Work instruction: Provide again, from the entries below, every line from the one containing "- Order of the" through the one containing "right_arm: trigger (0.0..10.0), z", exactly as written, and no other line.

Provided entries:
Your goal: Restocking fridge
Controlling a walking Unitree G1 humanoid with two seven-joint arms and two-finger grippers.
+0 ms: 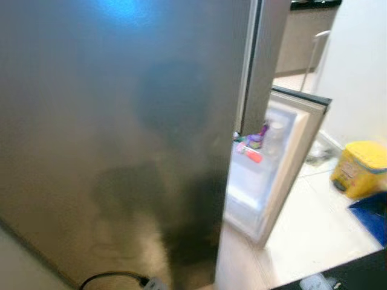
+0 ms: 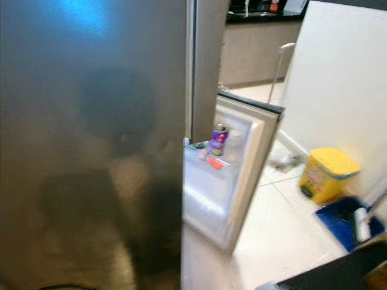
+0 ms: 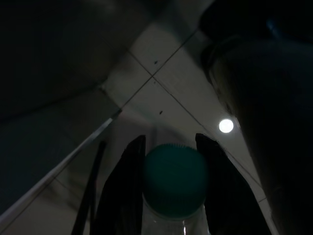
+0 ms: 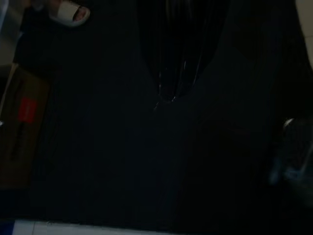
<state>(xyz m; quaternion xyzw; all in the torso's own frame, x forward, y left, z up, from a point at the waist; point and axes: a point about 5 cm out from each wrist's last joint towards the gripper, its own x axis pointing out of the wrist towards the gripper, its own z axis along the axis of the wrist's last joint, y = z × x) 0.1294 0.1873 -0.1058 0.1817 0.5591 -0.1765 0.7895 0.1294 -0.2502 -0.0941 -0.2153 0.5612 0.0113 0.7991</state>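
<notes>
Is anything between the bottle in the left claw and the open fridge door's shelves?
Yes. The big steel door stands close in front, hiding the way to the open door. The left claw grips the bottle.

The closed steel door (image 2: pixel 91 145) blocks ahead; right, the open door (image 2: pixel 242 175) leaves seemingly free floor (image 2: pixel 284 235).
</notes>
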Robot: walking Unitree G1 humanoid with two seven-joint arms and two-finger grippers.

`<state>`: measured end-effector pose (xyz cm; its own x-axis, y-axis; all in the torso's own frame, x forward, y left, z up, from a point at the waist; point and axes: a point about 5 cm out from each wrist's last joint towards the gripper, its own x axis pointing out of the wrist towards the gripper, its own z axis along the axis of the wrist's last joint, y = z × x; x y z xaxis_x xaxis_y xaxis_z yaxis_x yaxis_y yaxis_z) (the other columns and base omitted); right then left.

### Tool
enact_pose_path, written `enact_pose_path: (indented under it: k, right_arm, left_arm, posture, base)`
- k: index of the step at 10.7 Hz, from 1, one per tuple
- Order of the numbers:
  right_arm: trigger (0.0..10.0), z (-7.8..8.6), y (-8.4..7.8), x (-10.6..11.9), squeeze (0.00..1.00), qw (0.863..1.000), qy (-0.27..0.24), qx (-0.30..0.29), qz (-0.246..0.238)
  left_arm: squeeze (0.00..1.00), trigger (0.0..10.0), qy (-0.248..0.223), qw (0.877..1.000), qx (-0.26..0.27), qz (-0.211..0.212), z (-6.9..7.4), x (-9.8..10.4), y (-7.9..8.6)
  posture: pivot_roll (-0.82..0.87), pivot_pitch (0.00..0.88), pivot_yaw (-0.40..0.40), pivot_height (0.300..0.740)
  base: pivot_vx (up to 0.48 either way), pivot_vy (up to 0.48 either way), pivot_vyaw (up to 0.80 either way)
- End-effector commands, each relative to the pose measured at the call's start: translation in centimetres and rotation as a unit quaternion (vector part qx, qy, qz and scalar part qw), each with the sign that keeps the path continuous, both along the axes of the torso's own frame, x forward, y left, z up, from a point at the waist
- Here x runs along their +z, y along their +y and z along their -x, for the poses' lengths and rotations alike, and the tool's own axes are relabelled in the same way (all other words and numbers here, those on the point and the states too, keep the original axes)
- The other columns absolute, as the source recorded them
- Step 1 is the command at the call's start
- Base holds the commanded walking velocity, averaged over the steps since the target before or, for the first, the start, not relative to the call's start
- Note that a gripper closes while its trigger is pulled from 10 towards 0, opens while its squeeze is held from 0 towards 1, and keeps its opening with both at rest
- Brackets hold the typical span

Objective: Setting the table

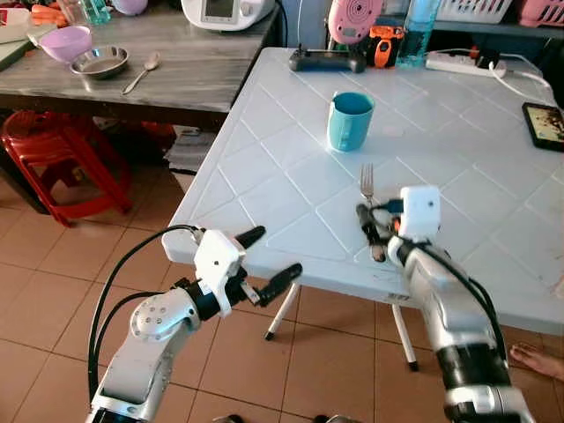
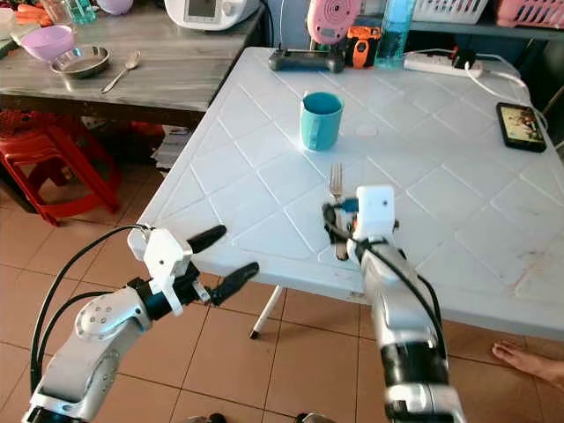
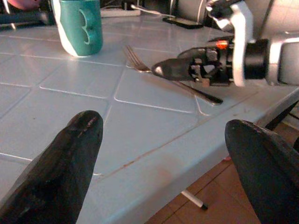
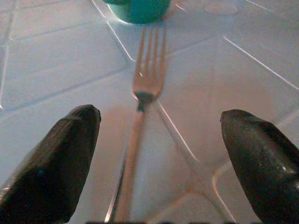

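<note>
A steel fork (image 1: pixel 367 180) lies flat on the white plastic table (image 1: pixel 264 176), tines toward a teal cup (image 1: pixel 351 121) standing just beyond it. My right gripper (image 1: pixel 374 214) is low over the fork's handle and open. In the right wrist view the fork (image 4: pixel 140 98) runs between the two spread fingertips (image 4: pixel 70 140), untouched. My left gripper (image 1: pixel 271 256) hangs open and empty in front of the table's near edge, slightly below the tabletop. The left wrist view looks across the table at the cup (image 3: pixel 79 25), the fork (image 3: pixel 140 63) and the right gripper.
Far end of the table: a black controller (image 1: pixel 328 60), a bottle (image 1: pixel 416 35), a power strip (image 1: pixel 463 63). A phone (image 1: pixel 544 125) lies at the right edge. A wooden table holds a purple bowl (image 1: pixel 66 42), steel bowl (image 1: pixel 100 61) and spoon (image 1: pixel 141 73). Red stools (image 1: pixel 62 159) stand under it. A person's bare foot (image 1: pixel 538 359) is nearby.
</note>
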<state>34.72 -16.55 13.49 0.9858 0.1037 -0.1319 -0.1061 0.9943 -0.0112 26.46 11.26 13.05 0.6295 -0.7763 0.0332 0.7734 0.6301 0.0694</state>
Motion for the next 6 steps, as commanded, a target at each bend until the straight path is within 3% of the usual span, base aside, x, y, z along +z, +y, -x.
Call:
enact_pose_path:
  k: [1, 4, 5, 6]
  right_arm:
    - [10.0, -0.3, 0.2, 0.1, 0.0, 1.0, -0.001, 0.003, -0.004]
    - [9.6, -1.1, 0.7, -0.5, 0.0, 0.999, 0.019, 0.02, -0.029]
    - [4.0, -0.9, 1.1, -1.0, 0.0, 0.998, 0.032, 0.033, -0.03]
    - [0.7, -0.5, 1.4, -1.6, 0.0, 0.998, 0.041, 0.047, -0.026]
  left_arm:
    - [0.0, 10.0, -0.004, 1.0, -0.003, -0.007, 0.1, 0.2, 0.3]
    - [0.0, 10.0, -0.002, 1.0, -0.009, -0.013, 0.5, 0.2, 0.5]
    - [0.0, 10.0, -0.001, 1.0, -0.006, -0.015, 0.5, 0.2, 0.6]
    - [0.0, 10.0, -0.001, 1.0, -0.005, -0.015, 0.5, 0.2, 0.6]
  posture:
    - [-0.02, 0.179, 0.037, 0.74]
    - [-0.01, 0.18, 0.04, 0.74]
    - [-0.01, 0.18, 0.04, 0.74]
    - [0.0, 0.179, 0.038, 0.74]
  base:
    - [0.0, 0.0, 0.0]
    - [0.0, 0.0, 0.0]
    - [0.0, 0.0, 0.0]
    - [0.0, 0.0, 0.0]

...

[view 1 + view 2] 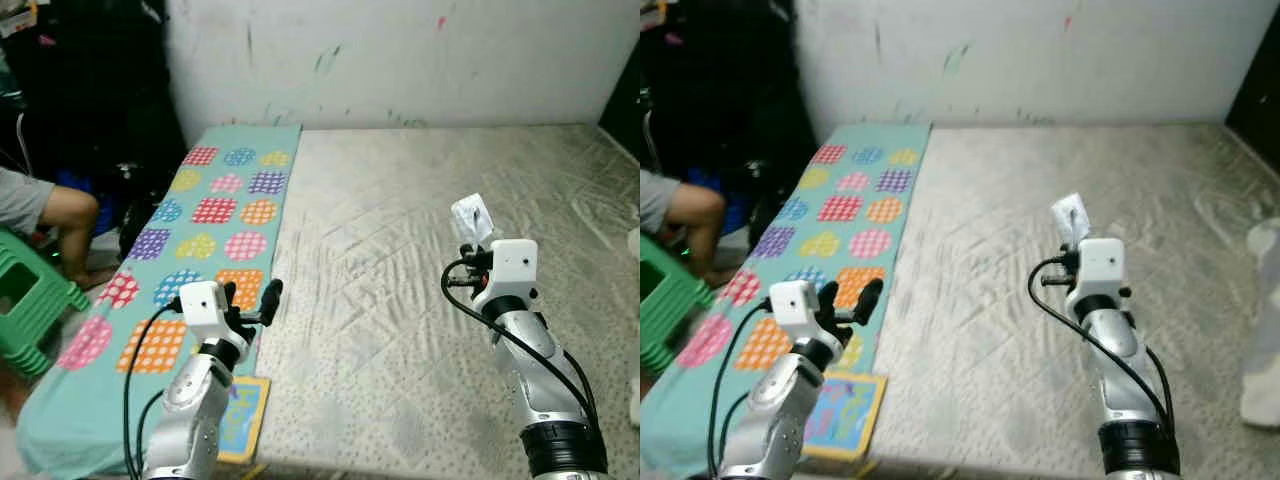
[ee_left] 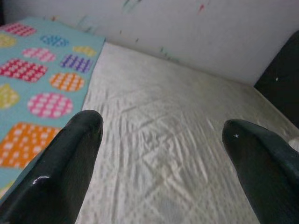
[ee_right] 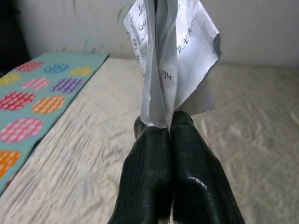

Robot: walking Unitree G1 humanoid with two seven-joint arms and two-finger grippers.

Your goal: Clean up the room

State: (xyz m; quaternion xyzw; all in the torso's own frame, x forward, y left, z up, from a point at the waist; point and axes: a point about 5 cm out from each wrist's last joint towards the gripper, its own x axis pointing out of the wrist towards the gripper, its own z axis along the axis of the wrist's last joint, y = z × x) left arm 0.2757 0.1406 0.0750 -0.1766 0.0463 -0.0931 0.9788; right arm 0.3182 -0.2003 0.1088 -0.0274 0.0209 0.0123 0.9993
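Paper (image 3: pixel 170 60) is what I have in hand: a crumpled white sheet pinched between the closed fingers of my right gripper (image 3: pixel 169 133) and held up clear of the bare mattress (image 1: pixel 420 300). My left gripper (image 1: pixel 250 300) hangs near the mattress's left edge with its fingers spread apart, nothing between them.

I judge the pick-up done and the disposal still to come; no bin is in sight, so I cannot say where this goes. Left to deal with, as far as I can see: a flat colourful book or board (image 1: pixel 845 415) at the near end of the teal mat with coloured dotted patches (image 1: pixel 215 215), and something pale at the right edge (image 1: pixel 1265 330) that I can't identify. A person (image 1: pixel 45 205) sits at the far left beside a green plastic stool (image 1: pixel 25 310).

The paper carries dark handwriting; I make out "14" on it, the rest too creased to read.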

Task response:
- Order of the numbers:
  right_arm: trigger (0.0..10.0), z (-7.8..8.6), y (-8.4..7.8), x (-10.6..11.9), squeeze (0.00..1.00), qw (0.863..1.000), qy (-0.27..0.24), qx (-0.30..0.29), qz (-0.246..0.238)

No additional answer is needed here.